There was a time when Hezbollah stormed Beirut with weapons and fire, burned down the TV studios of its political rival, the Future Movement, and forced new terms onto the national political scene—reshaping the game for 16 years, until its defeat in the 2024 war with Israel.

Another chapter saw its black-shirted supporters flood the streets to pressure lawmakers into appointing Najib Mikati as prime minister, bypassing their original choice, Saad Hariri.

Back then, Hezbollah simply had to raise its voice—or its weapons—and it would get its way in Lebanese politics.

Today, the party’s strongest expression of resistance is tearing down billboards.

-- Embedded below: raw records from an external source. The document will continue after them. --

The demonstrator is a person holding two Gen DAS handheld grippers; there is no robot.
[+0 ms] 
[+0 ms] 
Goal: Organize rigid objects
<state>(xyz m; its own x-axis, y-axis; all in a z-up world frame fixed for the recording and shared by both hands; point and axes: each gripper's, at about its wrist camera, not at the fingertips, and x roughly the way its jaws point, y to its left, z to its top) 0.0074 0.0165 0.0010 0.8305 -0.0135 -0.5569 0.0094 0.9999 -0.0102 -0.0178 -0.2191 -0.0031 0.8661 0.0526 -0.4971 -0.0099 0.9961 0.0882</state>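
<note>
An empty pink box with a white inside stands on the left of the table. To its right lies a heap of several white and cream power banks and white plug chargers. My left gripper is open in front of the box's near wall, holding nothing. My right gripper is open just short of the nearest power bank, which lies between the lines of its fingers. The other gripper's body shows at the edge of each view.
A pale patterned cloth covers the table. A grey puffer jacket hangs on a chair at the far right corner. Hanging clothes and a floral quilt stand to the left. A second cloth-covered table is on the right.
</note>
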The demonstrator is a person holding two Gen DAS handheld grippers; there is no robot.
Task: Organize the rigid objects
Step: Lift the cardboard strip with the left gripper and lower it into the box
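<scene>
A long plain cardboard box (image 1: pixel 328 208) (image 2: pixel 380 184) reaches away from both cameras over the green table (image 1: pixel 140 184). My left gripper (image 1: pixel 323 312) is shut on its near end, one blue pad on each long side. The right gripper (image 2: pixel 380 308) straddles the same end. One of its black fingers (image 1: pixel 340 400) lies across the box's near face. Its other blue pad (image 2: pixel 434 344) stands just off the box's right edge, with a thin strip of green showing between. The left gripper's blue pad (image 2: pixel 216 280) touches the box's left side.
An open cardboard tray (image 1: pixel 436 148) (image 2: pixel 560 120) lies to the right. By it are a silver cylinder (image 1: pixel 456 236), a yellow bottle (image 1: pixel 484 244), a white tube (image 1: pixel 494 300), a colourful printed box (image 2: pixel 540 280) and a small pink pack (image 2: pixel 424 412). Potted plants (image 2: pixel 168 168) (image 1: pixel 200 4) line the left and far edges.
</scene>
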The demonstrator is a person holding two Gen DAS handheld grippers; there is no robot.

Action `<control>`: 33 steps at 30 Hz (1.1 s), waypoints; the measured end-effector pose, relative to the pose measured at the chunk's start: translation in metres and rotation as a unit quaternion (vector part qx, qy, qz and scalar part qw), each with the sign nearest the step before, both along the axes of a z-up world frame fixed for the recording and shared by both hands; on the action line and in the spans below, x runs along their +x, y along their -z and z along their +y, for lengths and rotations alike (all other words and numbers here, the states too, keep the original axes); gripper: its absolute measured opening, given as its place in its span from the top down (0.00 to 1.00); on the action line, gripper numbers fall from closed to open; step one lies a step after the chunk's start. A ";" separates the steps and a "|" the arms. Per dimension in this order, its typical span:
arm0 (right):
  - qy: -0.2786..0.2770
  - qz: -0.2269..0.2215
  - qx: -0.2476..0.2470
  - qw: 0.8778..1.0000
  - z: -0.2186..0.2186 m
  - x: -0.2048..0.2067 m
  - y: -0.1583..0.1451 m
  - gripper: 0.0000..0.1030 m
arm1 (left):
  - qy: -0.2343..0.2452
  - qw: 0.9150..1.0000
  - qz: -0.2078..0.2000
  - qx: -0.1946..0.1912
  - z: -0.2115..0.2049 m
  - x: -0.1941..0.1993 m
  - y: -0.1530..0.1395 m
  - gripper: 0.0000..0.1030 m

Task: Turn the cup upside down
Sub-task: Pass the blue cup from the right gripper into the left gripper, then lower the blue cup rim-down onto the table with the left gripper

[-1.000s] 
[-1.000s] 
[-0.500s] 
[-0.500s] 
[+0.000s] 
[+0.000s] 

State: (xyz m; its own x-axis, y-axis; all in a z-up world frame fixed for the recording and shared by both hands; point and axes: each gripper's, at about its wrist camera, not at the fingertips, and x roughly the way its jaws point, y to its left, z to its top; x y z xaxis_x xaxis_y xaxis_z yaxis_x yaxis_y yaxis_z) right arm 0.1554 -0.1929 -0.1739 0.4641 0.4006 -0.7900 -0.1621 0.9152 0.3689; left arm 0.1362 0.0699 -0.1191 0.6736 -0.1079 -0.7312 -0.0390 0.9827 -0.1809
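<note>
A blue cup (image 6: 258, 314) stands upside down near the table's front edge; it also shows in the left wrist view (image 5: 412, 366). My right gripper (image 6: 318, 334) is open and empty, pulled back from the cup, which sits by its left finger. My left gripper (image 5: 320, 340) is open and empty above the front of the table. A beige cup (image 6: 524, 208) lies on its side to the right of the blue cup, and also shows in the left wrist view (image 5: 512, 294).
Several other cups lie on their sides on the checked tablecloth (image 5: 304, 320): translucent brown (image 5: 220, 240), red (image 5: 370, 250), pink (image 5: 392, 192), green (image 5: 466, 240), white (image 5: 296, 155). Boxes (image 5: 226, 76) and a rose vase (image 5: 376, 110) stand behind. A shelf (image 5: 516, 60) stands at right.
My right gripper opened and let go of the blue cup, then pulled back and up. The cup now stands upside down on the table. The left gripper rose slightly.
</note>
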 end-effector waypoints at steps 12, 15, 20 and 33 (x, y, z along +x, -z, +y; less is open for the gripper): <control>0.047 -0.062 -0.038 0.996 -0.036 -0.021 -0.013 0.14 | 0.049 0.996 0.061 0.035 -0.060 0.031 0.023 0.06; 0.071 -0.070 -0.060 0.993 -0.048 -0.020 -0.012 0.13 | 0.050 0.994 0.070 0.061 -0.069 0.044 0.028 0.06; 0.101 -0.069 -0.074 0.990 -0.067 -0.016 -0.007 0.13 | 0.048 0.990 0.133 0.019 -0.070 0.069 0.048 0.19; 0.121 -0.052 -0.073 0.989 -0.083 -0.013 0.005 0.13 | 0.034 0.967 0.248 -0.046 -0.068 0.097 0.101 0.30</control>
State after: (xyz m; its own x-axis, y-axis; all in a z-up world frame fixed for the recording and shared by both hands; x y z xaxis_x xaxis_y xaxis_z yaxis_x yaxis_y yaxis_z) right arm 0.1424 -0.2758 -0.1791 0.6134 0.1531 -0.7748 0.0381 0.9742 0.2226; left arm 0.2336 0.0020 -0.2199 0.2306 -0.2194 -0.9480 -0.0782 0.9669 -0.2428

Specifically, promotional posters along the airport road—long adorned with Hezbollah’s slogans and the image of its late leader—were replaced by Lebanon’s national flag and the slogan: “A New Era for Lebanon.” The state wanted to send a message of unity and renewal to arriving travelers.

But in response, Hezbollah supporters—acting in apparent coordination—set the new posters ablaze, not once, but repeatedly. It’s a symbolic tantrum, expressing discomfort with a shifting political reality. Burning these posters has become, in effect, their loudest act of defiance.

And since the current leader doesn’t carry the same emotional weight, the return of the former leader’s face to the walls is now the most they can hope to achieve domestically.

The state, for its part, must hold its ground. If the posters are burned, they should be replaced the next day—and again the day after that. No concessions. No surrender to old symbols of imposed authority.

While these acts play out on the surface, a deeper narrative is taking shape—voiced not by top officials, but by second-tier Hezbollah allies like political commentator Rafiq Nasrallah. In a recent interview, he laid bare what the party won’t say outright: that handing over weapons should come with a political price—such as increased influence in state institutions, a reshuffling of the top leadership posts, and replacing power-sharing with sectarian majority rule.

But perhaps the most telling moment was his “slip” when discussing electoral reforms to benefit Hezbollah’s base: he threw in a call for a “civil state” and the abolition of sectarianism. This well-worn slogan—presented as progressive—has repeatedly been used as a Trojan horse to entrench sectarian dominance under the guise of secularism.

In Lebanon, no one pushes this slogan without a hidden agenda. It’s never just about reform—it’s about power.

This reality isn’t new, but it deserves renewed scrutiny in light of today’s shifting dynamics. Those pushing so-called civil state ideals often cloak sectarian ambitions in the language of rights and reform. It’s a façade.

True statehood comes when weapons are handed over and the state belongs to all—not when an armed faction attempts to rule it by force.